All of the lines below are to be transcribed faithfully, with pictures excluded from the copy.

********************

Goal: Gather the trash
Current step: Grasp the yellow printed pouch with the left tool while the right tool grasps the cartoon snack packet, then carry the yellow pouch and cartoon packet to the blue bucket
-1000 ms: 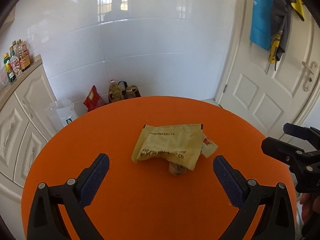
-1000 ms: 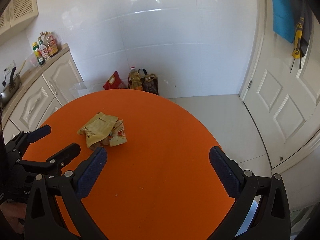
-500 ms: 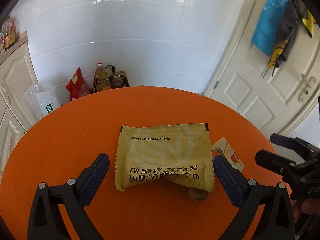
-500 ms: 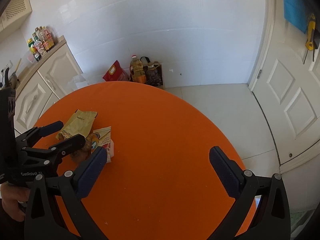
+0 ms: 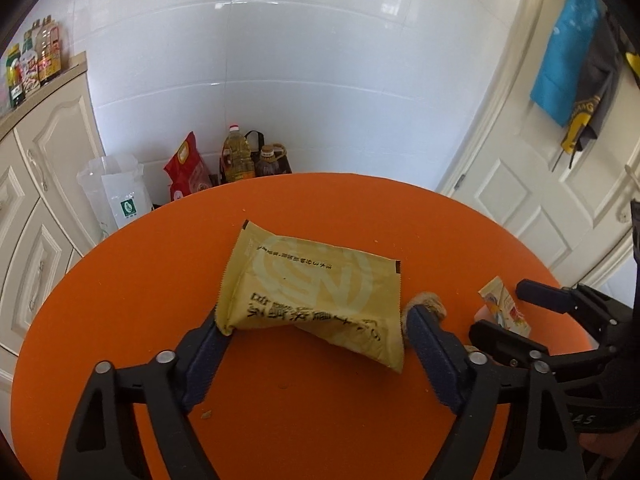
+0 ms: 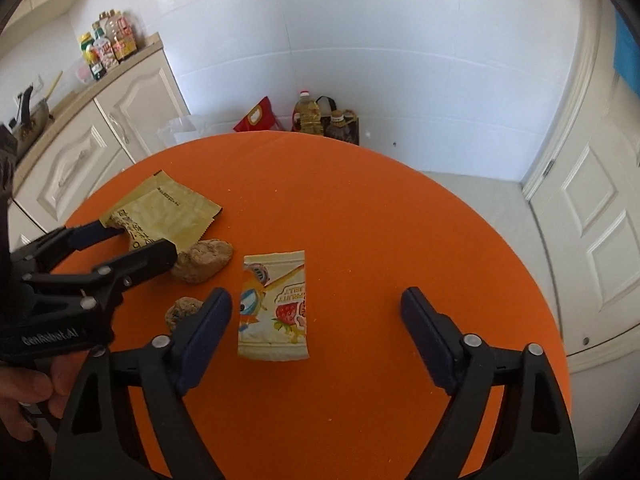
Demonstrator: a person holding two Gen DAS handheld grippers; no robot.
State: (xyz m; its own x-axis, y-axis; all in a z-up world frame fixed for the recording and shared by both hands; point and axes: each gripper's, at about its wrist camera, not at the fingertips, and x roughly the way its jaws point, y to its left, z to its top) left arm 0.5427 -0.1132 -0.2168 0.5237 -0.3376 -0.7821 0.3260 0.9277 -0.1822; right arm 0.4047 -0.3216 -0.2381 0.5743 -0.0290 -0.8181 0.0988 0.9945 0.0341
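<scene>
While the left tongs (image 5: pixel 316 330) are closing around the yellow wrapper (image 5: pixel 316 292), the pads are already meeting its two short ends, and the near edge is lifting and buckling between them. This wrapper is lying on the orange counter (image 5: pixel 320 208), toward its left side in the right wrist view. It is looking very light, thin and soft, probably an empty foil sachet, so it is likely bending instead of resisting. The surface may be slippery. A hold on the crumpled near edge, where the material is folding double, seems safer than on the flat middle. Its long axis is running from left to right across the left wrist view, in line with the closing direction of the tongs, and the printed text is appearing upside down, so its top is pointing toward the person.

The right tongs (image 6: pixel 316 316) are also closing, with the small fruit wrapper (image 6: pixel 274 306) lying flat between the jaws, close beside the left pad but not yet pressed. Its long axis is pointing away from the person. Two brown lumps (image 6: pixel 202 260) are sitting between both wrappers, and they look firmer.
</scene>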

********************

RESULT OF THIS EXERCISE:
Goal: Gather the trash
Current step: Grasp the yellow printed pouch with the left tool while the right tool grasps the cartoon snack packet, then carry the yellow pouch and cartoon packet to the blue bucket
-1000 ms: 
-1000 ms: 
-500 ms: 
-500 ms: 
+0 ms: 
+0 ms: 
Demonstrator: a person holding two Gen DAS handheld grippers; no robot.
State: (xyz m; its own x-axis, y-axis; all in a z-up world frame fixed for the recording and shared by both hands; point and axes: each gripper's, at about its wrist camera, not at the fingertips, and x roughly the way its jaws point, y to its left, z to its top) left arm 0.5427 -0.1132 -0.2168 0.5237 -0.3376 -0.7821 0.3260 0.9277 -0.1822; right arm 0.4047 -0.3216 -0.2381 0.5743 -0.0290 -0.8181 0.0988 0.9945 0.0341
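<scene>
While the left tongs (image 5: pixel 316 330) are closing around the yellow wrapper (image 5: pixel 316 292), the pads are already meeting its two short ends, and the near edge is lifting and buckling between them. This wrapper is lying on the orange counter (image 5: pixel 320 208), toward its left side in the right wrist view. It is looking very light, thin and soft, probably an empty foil sachet, so it is likely bending instead of resisting. The surface may be slippery. A hold on the crumpled near edge, where the material is folding double, seems safer than on the flat middle. Its long axis is running from left to right across the left wrist view, in line with the closing direction of the tongs, and the printed text is appearing upside down, so its top is pointing toward the person.

The right tongs (image 6: pixel 316 316) are also closing, with the small fruit wrapper (image 6: pixel 274 306) lying flat between the jaws, close beside the left pad but not yet pressed. Its long axis is pointing away from the person. Two brown lumps (image 6: pixel 202 260) are sitting between both wrappers, and they look firmer.
</scene>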

Nothing further is required of the output.